The listing that follows must be retyped in full, exactly.

★ ★ ★ ★

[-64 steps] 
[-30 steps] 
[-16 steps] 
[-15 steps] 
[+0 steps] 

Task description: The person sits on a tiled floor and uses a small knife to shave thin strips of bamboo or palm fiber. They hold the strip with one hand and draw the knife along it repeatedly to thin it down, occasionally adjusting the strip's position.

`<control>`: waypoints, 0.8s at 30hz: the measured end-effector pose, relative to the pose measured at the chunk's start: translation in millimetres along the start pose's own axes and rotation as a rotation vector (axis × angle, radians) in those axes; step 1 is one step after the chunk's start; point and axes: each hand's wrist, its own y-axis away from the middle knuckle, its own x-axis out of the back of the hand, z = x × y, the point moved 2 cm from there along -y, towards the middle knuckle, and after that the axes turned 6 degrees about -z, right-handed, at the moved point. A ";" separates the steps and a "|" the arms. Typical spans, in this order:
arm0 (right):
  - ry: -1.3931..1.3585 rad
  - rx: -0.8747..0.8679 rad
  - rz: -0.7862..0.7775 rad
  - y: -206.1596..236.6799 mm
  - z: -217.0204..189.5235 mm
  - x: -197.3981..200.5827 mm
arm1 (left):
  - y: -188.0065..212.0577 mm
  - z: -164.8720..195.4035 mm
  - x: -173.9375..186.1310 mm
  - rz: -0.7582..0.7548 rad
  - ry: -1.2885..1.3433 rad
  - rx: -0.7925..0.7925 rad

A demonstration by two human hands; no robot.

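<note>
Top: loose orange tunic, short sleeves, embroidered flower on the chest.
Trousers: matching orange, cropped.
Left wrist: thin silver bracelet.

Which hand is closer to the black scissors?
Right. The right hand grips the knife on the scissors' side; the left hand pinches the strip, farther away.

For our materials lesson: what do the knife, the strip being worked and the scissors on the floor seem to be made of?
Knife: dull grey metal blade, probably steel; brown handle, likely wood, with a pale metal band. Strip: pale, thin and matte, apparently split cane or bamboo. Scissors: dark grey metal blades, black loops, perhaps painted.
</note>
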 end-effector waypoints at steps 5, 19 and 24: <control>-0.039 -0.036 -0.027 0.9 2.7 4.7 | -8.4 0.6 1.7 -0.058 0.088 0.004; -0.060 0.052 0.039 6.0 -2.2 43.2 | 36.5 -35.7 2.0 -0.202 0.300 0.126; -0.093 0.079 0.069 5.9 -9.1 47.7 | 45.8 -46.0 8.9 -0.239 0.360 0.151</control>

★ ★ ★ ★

EXERCISE RESULT:
[-64 steps] 
[-30 steps] 
[-16 steps] 
[-15 steps] 
[+0 steps] 

Task description: The person sits on a tiled floor and uses a small knife to shave thin strips of bamboo or palm fiber. They hold the strip with one hand and draw the knife along it repeatedly to thin it down, occasionally adjusting the strip's position.

`<control>`: waypoints, 0.8s at 30hz: the measured end-effector pose, relative to the pose measured at the chunk's start: translation in millimetres along the start pose's own axes and rotation as a rotation vector (axis × angle, radians) in those axes; step 1 is one step after the chunk's start; point and axes: each hand's wrist, its own y-axis away from the middle knuckle, its own x-axis out of the back of the hand, z = x × y, the point moved 2 cm from there along -y, towards the middle knuckle, and after that the axes turned 6 degrees about -z, right-handed, at the moved point. A ";" separates the steps and a "|" the arms. Typical spans, in this order:
arm0 (right):
  - ry: -1.3931..1.3585 rad
  - rx: -0.8747..0.8679 rad
  - rz: -0.7862..0.7775 rad
  - y: -206.1596..236.6799 mm
  - z: -217.0204..189.5235 mm
  - x: -197.3981..200.5827 mm
arm1 (left):
  - y: -188.0065..212.0577 mm
  - z: -164.8720..195.4035 mm
  - x: -173.9375..186.1310 mm
  - rz: -0.7582..0.7548 rad
  - ry: -1.2885..1.3433 rad
  - rx: -0.7925..0.7925 rad

A demonstration by two human hands; no robot.

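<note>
Top: loose orange tunic, short sleeves, embroidered flower on the chest.
Trousers: matching orange, cropped.
Left wrist: thin silver bracelet.

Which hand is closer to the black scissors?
Right. The right hand grips the knife on the scissors' side; the left hand pinches the strip, farther away.

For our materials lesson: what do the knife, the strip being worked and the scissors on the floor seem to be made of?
Knife: dull grey metal blade, probably steel; brown handle, likely wood, with a pale metal band. Strip: pale, thin and matte, apparently split cane or bamboo. Scissors: dark grey metal blades, black loops, perhaps painted.
</note>
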 end-effector waypoints at steps 5, 19 and 24: <control>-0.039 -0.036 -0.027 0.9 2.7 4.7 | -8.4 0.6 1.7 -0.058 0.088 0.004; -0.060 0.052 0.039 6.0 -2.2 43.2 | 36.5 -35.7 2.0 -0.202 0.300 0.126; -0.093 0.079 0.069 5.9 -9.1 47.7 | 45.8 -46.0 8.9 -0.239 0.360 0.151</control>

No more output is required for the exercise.